▸ **YOUR OBJECTIVE**
Would you filter these records and copy every line that has the word "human"?

DATA IN THIS EXERCISE Start Marker

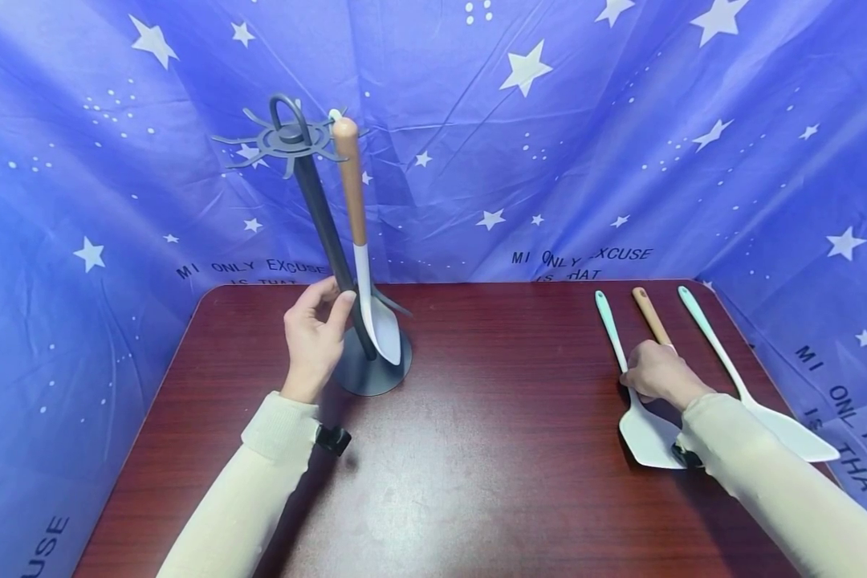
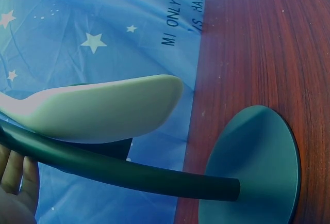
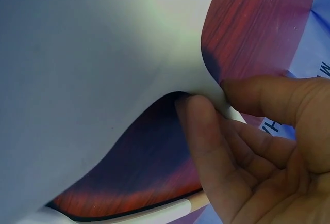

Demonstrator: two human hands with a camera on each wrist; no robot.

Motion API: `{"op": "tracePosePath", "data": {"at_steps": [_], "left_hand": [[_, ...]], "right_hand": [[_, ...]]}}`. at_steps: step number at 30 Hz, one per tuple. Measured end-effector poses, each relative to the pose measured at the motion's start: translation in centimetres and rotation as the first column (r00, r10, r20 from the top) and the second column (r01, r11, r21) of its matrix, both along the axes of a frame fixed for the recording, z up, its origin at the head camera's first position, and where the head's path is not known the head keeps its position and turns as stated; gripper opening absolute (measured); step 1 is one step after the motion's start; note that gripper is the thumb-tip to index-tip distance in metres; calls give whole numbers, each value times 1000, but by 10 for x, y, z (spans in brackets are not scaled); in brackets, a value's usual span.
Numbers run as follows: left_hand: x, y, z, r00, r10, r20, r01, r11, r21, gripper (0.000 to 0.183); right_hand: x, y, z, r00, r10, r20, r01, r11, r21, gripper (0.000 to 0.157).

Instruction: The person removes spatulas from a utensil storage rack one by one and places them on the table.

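Note:
My left hand (image 1: 314, 345) holds the post of a dark grey utensil rack (image 1: 323, 225), thumb on the near side; the left wrist view shows its fingers (image 2: 30, 182) against the tube. From a hook of the rack hangs a spatula (image 1: 352, 185) with a brown handle and white head. On the right, my right hand (image 1: 661, 373) pinches the neck of a white turner (image 1: 650, 445) with a mint-green handle. Its broad blade fills much of the right wrist view. Beneath that hand, a brown-handled utensil (image 1: 650, 313) is partly hidden.
Another mint-handled turner (image 1: 787, 433) lies at the table's right edge, partly under my right forearm. The rack's round base (image 1: 357, 381) stands on the dark red wooden table (image 1: 477, 449). A blue star-printed cloth (image 1: 441, 201) hangs behind and along both sides.

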State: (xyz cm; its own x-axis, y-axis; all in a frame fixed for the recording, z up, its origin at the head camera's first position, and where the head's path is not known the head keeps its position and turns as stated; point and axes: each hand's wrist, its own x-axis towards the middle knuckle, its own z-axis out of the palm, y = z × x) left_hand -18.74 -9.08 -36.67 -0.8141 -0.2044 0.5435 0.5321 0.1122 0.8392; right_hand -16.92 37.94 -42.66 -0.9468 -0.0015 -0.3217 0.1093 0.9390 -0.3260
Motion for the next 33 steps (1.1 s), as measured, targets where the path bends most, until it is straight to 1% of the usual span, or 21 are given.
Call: {"op": "tracePosePath", "data": {"at_steps": [11, 15, 17, 19, 22, 26, 33], "left_hand": [[-1, 0, -2, 1000, -6, -3, 6, 1000, 3, 20], [-1, 0, -2, 1000, -6, -2, 6, 1000, 8, 19], [0, -1, -2, 1000, 4, -11, -4, 1000, -1, 19], [0, -2, -2, 1000, 12, -21, -12, 1000, -9, 18], [0, -1, -1, 999, 19, -26, -19, 999, -26, 18], [-1, 0, 0, 1000, 5, -19, -5, 1000, -17, 19], [-1, 0, -1, 1000, -4, -24, 4, 1000, -6, 18]], "right_hand": [[-2, 1, -1, 1000, -3, 16, 3, 1000, 23, 22], [-3, 0, -1, 1000, -9, 23, 9, 1000, 22, 17], [-4, -1, 0, 1000, -6, 25, 5, 1000, 24, 15], [-5, -2, 2, 1000, -4, 30, 4, 1000, 22, 15], [-6, -2, 8, 999, -12, 30, 11, 999, 36, 20], [-6, -2, 18, 999, -36, 19, 35, 999, 34, 23], [-3, -13, 32, 997, -19, -74, 18, 1000, -19, 25]]}}
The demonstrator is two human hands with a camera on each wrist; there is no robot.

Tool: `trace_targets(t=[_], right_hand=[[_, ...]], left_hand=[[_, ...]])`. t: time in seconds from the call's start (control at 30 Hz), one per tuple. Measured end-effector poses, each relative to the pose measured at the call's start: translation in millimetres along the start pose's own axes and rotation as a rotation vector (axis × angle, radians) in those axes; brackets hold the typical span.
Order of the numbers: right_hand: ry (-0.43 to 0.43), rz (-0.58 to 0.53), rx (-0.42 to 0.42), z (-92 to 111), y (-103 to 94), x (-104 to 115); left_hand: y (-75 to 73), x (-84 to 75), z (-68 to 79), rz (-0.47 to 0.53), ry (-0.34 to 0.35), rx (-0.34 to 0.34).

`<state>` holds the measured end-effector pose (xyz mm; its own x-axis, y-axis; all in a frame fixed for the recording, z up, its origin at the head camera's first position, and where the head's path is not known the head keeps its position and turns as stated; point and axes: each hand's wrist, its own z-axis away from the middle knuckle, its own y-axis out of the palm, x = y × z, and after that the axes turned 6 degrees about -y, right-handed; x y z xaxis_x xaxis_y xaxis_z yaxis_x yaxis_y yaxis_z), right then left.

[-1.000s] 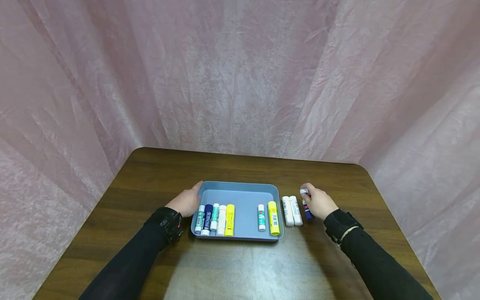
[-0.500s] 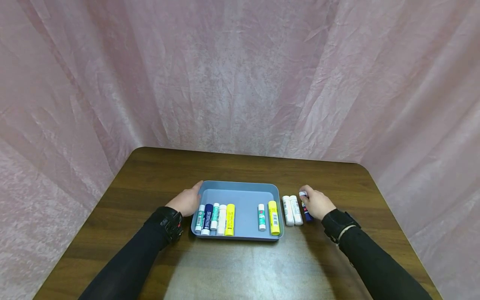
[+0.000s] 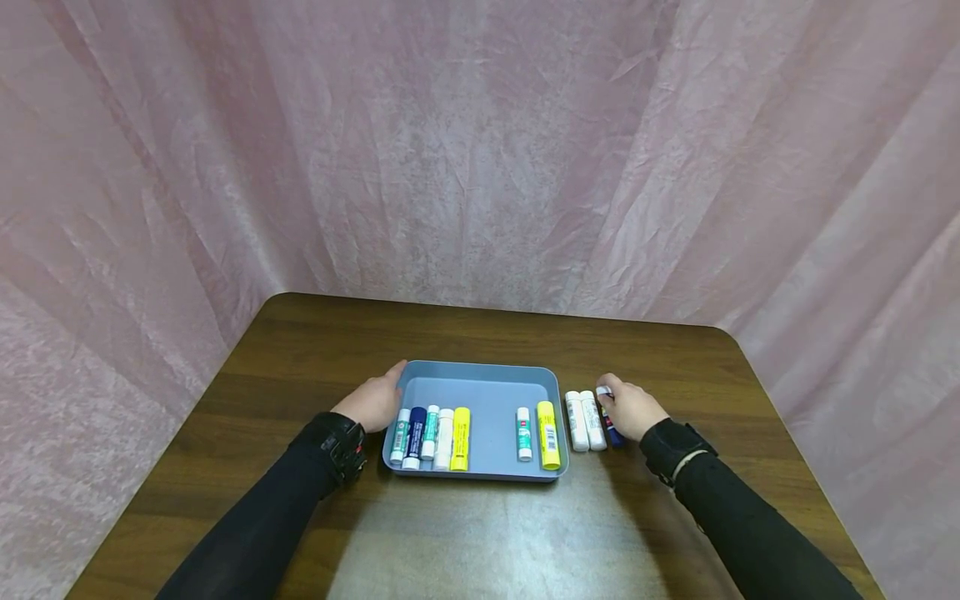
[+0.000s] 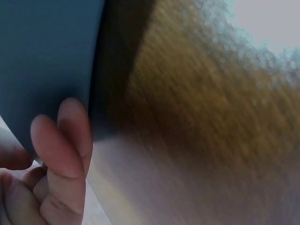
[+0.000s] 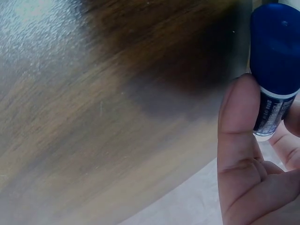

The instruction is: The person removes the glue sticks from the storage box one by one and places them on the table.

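One dark-blue glue stick [image 5: 275, 51] is noted at the right of the tray [image 3: 491, 385], just beyond two white sticks [image 3: 577, 421]. It is pinched between thumb and fingers of the right hand [image 3: 633, 409]. Its long axis is directed from far left to near right — slightly slanted, with the white end pointed away from the person and the blue cap toward the person. Whether it is lifted off the table [image 3: 480, 333] cannot be told.

The white sticks are set side by side, just beside the tray's right wall, with nearly the same slant. The left hand [image 3: 372, 404] is placed at the tray's left side, fingers laid against the outer wall and the index finger extended to the far corner. The hands are held well apart.

Inside the tray, seven sticks are counted — five grouped at left, two at right — with long axes roughly parallel, pointed away from the person.
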<state>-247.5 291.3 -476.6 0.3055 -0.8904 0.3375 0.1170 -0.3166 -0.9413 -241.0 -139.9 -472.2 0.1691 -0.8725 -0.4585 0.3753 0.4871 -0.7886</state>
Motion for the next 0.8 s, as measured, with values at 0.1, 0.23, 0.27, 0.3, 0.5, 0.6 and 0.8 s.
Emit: trace_targets(t=[0.1,0.23,0.27,0.3,0.5,0.6,0.8], right_hand=[[-0.001,0.005,-0.015,0.2,1.1,0.8],[-0.008,0.014,-0.021,-0.6,3.9,0.0],[-0.006,0.016,-0.021,-1.0,4.6,-0.4],[-0.004,0.018,-0.017,-1.3,5.2,-0.7],[0.003,0.022,0.001,-1.9,5.7,-0.9],[0.007,0.021,0.001,-1.5,5.2,0.6],[0.007,0.025,0.007,-1.1,5.1,1.4]], left_hand=[[-0.4,-0.3,-0.1,-0.002,0.001,0.000],[-0.5,-0.7,-0.1,-0.002,0.002,0.002],[-0.6,-0.8,-0.2,-0.004,0.001,0.003],[-0.7,-0.9,-0.1,-0.005,0.000,0.003],[-1.1,-1.7,0.6,0.001,-0.006,0.009],[-1.1,-2.0,1.0,0.003,-0.005,0.009],[-1.0,-1.8,0.6,0.010,-0.005,0.010]])
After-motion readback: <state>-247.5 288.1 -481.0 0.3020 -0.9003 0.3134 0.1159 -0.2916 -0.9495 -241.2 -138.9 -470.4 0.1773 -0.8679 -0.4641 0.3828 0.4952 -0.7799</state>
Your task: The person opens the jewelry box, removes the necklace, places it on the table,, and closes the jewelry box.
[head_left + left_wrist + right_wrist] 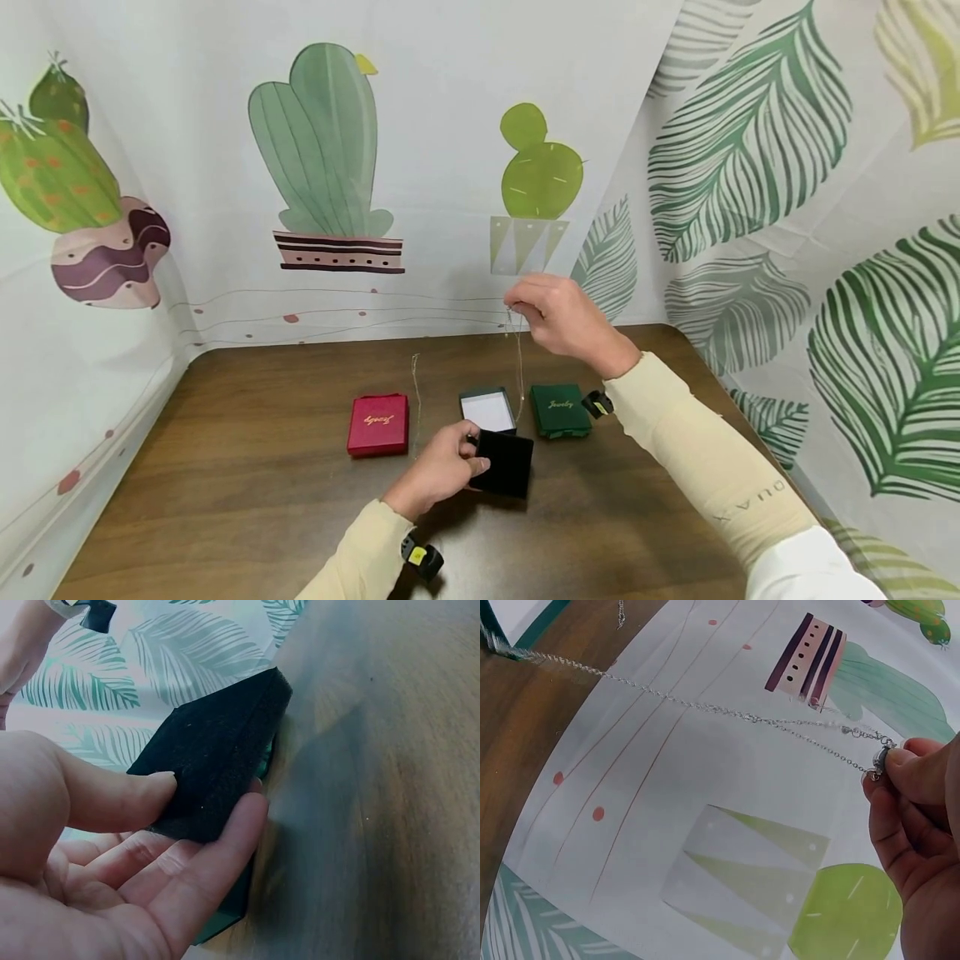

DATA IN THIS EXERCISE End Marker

▸ **EXERCISE RESULT**
Demonstrator: two human hands with a camera on each wrist; no robot.
The demonstrator is two human hands with a camera on each wrist; there is no robot.

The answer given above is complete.